Personal information
- Born: 18 March 1998 (age 28) Thessaloniki, Greece
- Height: 1.85 m (6 ft 1 in)
- Weight: 75 kg (165 lb)

Sport
- Country: Greece
- Sport: Athletics
- Event: Long jump
- Club: G.S. Kifissias
- Coached by: Georgi Pomashki Evangelos Papanikos

Achievements and titles
- Highest world ranking: 1st (2023)
- Personal bests: 8.66 m =NR (2026) 8.55 m i NR (2022)

Medal record
Men's athletics
Representing Greece
| Event | 1st | 2nd | 3rd |
| Olympic Games | 2 | 0 | 0 |
| World Championships | 1 | 1 | 0 |
| World Indoor Championships | 2 | 0 | 0 |
| World Ultimate Championships | 1 | 0 | 0 |
| Diamond League | 1 | 1 | 1 |
| European Championships | 4 | 0 | 0 |
| European Indoor Championships | 3 | 0 | 0 |
| European Games | 1 | 0 | 0 |
| Continental Cup | 0 | 1 | 0 |
| Balkan Athletics Championships | 3 | 1 | 0 |
| Total | 18 | 4 | 1 |
Olympic Games
| Gold medal – first place | 2020 Tokyo | Long jump |
| Gold medal – first place | 2024 Paris | Long jump |
World Championships
| Gold medal – first place | 2023 Budapest | Long jump |
| Silver medal – second place | 2022 Eugene | Long jump |
World Indoor Championships
| Gold medal – first place | 2022 Belgrade | Long jump |
| Gold medal – first place | 2024 Glasgow | Long jump |
World Ultimate Championship
| First place | 2026 Budapest | Long jump |
Diamond League
| First place | 2022 | Long jump |
| Second place | 2026 | Long jump |
| Third place | 2024 | Long jump |
European Championships
| Gold medal – first place | 2018 Berlin | Long jump |
| Gold medal – first place | 2022 Munich | Long jump |
| Gold medal – first place | 2024 Rome | Long jump |
| Gold medal – first place | 2026 Birmingham | Long jump |
European Indoor Championships
| Gold medal – first place | 2019 Glasgow | Long jump |
| Gold medal – first place | 2021 Toruń | Long jump |
| Gold medal – first place | 2023 Istanbul | Long jump |
European Games
| Gold medal – first place | 2023 Kraków-Małopolska | Long jump |
European U23 Championships
| Gold medal – first place | 2019 Gävle | Long jump |
World Junior Championships
| Silver medal – second place | 2016 Bydgoszcz | Long jump |
European U20 Championships
| Gold medal – first place | 2017 Grosseto | Long jump |
Representing Europe
Continental Cup
| Silver medal – second place | 2018 Ostrava | Long jump |

= Miltiadis Tentoglou =

Greek long jumper (born 1998)

Miltiadis "Miltos" Tentoglou (Μιλτιάδης "Μίλτος" Τεντόγλου /el/; born 18 March 1998) is a Greek long jumper who has won two Olympic gold medals, one World Championship gold medal and four European Championship gold medals. He is regarded as one of the greatest long jumpers of all time, having won the sport’s major international titles.

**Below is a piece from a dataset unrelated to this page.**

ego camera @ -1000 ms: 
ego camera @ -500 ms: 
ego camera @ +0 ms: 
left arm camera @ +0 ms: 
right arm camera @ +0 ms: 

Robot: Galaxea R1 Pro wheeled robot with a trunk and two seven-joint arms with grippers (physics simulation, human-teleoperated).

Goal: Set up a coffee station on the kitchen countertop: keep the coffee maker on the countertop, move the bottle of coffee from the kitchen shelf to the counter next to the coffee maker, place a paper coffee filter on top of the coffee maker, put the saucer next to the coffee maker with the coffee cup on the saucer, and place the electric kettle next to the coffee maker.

He won gold at the 2020 Tokyo Olympics, 2024 Paris Olympics, and the 2023 World Athletics Championships in Budapest. In 2022, Tentoglou became the World Indoor champion jumping the current Greek indoor record of 8.55 metres, which places him sixth best indoor on the world all-time list, and took silver at the outdoor World Championships. He is a seven-time European champion, winning a record four consecutive outdoor titles in 2018, 2022, 2024 and 2026 and a record three successive men's indoor titles between 2019-2023. He also won the long jump discipline four times at the European Athletics Team Championships.

He had been a silver medallist at the 2016 World Under-20 Championships and won gold at the 2017 European U20 and 2019 European U23 Championships. Tentoglou was also 2022 Diamond League Champion at the event. He is the Greek indoor record holder, and has won 16 national long jump titles, he won 9 national long jump titles outdoor and 7 indoor. He was named the Greek Male Athlete of the Year, for the years 2022 and 2023. He was also named the BTA Best Balkan Athlete of the Year for 2024.

== Early life ==
Tentoglou was born in Thessaloniki on 18 March 1998. His paternal great grandfather was a Greek refugee from Anatolia. He grew up in the town of Grevena, where he spent his childhood and teenage years.

Until 15, he had no experience in track and field. In his teenage years his hobby was parkour. He started athletics at the age of 15, at the urging of the Greek athletics coach, Vangelis Papanikos, who had watched him doing parkour in the stadium bleachers at the Grevena stadium, had recognised Tentoglou's natural talent and physical agility and became his first coach. In 2017, Tentoglou teamed up with Greek-Bulgarian coach, Georgi Pomashki, who is his current coach.

==Career==
Tentoglou gained his first international experience at the age of 17, at the 2015 World Under-18 Championships in Athletics held in Cali, Colombia, where he placed fifth with a jump of 7.66 metres.

In May 2016, he jumped 8.19 metres in Kalamata to break the Greek national U20 record. Two months later, he won the silver medal at the World U20 Championships in Bydgoszcz, Poland for a leap of 7.91 m, behind Cuban Maykel Massó (8.00 m). The following month, Tentoglou was one of the youngest members of Hellenic expedition at the Summer Olympics in Rio de Janeiro, where he was, however, eliminated in the qualifications (7.64 m).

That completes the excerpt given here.